# [WORK ITEM]
A faithful copy is needed of the lines below from the one with "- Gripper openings" up to and including the one with "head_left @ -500"; set it down with no pictures and no other lines.

● ● ● ● ● ● ●

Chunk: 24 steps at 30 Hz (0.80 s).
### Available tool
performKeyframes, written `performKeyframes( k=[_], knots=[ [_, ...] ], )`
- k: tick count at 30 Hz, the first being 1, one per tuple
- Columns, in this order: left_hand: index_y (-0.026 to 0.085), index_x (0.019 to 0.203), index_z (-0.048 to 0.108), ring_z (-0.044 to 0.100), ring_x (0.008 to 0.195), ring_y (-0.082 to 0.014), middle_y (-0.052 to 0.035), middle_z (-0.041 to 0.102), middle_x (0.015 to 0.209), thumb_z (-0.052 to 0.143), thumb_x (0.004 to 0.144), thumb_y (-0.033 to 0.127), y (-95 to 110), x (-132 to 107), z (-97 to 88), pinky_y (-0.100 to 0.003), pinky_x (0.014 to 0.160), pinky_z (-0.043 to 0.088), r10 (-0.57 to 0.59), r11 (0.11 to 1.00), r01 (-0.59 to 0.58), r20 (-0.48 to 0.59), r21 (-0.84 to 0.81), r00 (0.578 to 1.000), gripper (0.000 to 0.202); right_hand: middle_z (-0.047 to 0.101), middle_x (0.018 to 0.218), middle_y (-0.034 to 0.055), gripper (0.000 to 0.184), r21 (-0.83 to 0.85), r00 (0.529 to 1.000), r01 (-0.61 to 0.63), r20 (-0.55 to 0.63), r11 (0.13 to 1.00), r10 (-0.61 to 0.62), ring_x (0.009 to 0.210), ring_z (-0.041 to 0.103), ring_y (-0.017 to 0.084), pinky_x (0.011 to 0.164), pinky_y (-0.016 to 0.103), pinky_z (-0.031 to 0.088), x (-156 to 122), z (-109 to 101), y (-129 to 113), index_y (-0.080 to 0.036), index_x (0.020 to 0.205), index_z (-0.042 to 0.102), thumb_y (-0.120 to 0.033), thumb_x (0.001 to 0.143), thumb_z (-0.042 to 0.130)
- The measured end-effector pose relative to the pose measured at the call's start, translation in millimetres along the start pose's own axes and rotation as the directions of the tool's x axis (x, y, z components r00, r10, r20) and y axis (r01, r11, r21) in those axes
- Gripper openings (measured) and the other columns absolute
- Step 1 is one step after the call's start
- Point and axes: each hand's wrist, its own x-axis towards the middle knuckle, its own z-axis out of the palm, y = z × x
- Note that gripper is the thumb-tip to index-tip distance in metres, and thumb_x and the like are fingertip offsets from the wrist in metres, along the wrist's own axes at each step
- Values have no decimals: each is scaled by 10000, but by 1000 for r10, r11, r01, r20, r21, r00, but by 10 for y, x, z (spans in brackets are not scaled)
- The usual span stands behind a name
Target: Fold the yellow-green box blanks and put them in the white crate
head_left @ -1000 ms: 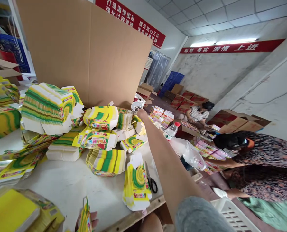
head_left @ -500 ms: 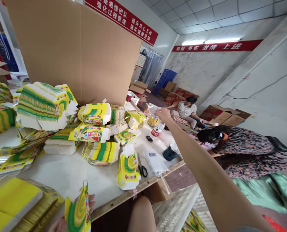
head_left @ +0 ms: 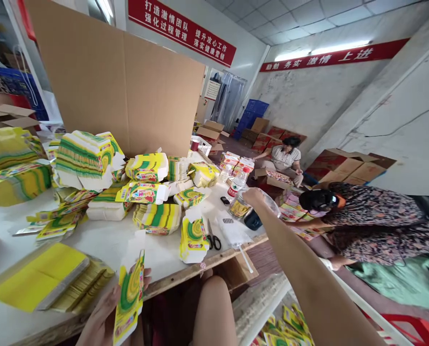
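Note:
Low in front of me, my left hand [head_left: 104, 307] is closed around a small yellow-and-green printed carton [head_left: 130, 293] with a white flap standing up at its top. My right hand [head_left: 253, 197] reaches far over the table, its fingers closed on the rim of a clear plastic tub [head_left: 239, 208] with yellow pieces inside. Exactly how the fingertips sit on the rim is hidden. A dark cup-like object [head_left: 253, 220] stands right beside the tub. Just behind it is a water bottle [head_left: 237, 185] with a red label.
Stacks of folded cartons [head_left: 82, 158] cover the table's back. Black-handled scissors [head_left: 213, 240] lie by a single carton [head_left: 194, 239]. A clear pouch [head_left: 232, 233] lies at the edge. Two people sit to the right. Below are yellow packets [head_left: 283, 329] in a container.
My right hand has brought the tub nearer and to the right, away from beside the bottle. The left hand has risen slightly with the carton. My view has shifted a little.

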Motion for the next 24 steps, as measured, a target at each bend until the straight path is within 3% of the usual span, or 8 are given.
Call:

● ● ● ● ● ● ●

# [PROBLEM SOLUTION]
- Gripper openings (measured) and the other columns absolute
- Step 1 is one step after the call's start
- Point and axes: each hand's wrist, its own x-axis towards the middle knuckle, its own z-axis out of the palm, y = z × x
- Note that gripper is the thumb-tip to index-tip distance in metres, and thumb_x and the like are fingertip offsets from the wrist in metres, along the wrist's own axes at each step
- Values have no decimals: each is scaled by 10000, but by 1000 for r10, r11, r01, r20, r21, r00, but by 10 for y, x, z (spans in brackets are not scaled)
- The usual span stands behind a name
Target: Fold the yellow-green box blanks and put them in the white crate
head_left @ -1000 ms: 
head_left @ -500 ms: 

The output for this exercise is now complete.